Uploaded image for project: 'Blazegraph (by SYSTAP)'
  1. Blazegraph (by SYSTAP)
  2. BLZG-600

Logged errors for sendHaltMessage() or sendChunk() on cluster.

    Details

      Description

      Exceptions such as the following can appear on a cluster when a limit is used. The log message is more likely for longer running queries because there are more outstanding operators trying to send a halt message and more outstanding operators trying to flow chunks across the federation. The root cause is the LIMIT causing the query to be cancelled on the query controller. When the query is cancelled, all running operators are terminated on all nodes where the query has started. This causes interrupts to be propagated to the various threads.
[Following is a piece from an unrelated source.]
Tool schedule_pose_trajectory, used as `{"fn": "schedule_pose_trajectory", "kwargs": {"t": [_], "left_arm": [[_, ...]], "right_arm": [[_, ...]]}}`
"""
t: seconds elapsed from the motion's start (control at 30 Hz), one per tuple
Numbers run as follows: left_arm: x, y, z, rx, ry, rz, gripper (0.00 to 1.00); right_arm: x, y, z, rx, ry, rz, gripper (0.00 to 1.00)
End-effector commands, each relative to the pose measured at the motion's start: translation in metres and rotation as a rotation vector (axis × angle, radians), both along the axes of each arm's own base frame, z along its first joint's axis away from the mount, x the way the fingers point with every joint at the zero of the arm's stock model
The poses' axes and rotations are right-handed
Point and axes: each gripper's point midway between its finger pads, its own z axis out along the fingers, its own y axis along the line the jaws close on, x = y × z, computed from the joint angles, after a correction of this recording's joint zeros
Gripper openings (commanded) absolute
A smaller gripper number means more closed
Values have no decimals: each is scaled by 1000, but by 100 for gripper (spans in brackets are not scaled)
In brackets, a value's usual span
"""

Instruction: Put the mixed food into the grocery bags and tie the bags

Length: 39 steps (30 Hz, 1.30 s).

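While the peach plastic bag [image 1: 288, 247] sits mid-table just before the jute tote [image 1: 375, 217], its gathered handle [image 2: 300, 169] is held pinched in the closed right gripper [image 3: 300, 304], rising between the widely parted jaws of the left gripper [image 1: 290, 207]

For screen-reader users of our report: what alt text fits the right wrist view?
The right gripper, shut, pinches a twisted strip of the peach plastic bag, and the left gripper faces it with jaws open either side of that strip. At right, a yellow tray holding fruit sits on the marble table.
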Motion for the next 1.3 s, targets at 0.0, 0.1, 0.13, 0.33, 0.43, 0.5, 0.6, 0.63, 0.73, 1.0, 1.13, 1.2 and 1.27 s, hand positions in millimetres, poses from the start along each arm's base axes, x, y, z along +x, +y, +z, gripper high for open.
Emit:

      The correct thing is to test for an interrupt as the root cause and then ignore the exception.

      There may be an interaction with River 2.2. It appears that River 2.2 may fail to propagate the root cause of an interrupt in some cases based on an email thread on the river-dev mailing list. I have a patch for river 2.2 for this (propagating the root cause of an interrupt) which we can use to test cases where an IOException is being thrown and the suspected root cause is an interrupt, but the interrupt is not being made visible.

      This issue may have been partly masked by [1].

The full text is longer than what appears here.